# Perimeter of Triangle in a Right triangle.

I am having difficulty solving this problem:

The perimeter of a right triangle is 18 inches. If the midpoints of three sides are joined by line segments they form another triangle . What is the perimeter of this new triangle ? (Ans: 9 inches) .

Any suggestions on how to solve it ?

Each side of the new triangle is half the side of the old triangle, meaning that the perimeter is halved as well.

For a little more detail, draw it out. cutting at the midpoint makes this new triangle one-half of a rectangle. So clearly, since you cut at the midpoint, the legs of the new triangle are half the legs of the old, since opposite sides are of equal length in a rectangle. By similar triangles the hypotenuse is halved as well. So the whole perimeter is cut in half and so the answer is $9$.

EDIT: Picture! The rectangle I'm talking about is $AGFE$. $AE$ is half of the side, so $GF$ is also half of that side. The same argument can be made for $FE$ and $GE$ easily. This argument doesn't need a right angle though: what matters is that you form a parallelogram (opposite sides are of the same length), which always happens. This is just a special case.

• "cutting at the midpoint makes this new triangle one-half of a rectangle". Sounds interesting but i cant quiet picture it. Could you elaborate it please? – MistyD Jun 19 '12 at 17:37
• certainly! I've added a picture to demonstrate. – Robert Mastragostino Jun 19 '12 at 17:55
• Simple and straightforward.. Thank you – MistyD Jun 19 '12 at 18:01

Hint: the new triangle is similar to the original, as the angles match.

• Note: the fact that the triangle is right doesn't really matter. It just makes it easier to see in a picture. – tomasz Jun 19 '12 at 17:35

Another nice way to see it is that the old triangle is split into 4 congruent triangles, each of which is similar to the old triangle. Looking at any of the new triangles that shares a vertex with the old, it is clear that two of the sides are half the length of the corresponding sides of the old triangle, so by similarity, the remaining side is again half the length of its corresponding side. By congruence, the same holds for the triangle under discussion, so the perimeter is halved, as desired.

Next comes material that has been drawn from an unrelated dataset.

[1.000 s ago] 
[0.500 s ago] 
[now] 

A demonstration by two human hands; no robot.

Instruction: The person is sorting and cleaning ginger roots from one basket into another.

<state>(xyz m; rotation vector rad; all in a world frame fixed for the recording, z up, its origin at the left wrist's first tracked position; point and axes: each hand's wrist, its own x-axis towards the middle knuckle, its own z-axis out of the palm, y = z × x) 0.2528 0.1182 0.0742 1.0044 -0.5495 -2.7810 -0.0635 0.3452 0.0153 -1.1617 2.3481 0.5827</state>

An expansion of @Robert's way of drawing this out. First, a note: your question is a special case of a Medial Triangle where the outer triangle is specified to be right. That wiki link (and the Wolfram links in the bibliography) give a more complete explanation of the general case.

Anyway, draw your right triangle in such a way that the side lengths sum to 18. It doesn't matter which sides have what lengths so long as they sum to the specified 18 (If you're actually sketching this out on paper, don't even worry about the lengths. This is just to convince you that we're talking about your problem).

Let the vertices be $A$, $B$ and $C$ with $AB$ the hypotenuse. Mark the midpoints of each, with $A'$ the midpoint of the hypotenuse, and $B',C'$ the midpoints of the bases. Note then that $A'C'$ is parallel to $B'C$ and thus $A'B'$ is half the length of $AC$. By a similar argument note that $A'C'$ is half the length of $BC$. Finally, note that $B'C'$ (the hypotenuse of the inscribed triangle) is the hypotenuse of $\triangle C'B'C$ which is similar to $\triangle ABC$ and has bases half the length. Thus, $B'C'$ must be half of $AB$.

Hopefully this helps. It probably works best if you draw it out on graph paper, and are as precise as possible. However, be sure to convince yourself with the argument, not careful drawing and measuring. It may be helpful to think about it as proving the side lengths of the medial triangle are half of the outer triangle, rather than the worry about the specific lengths at first.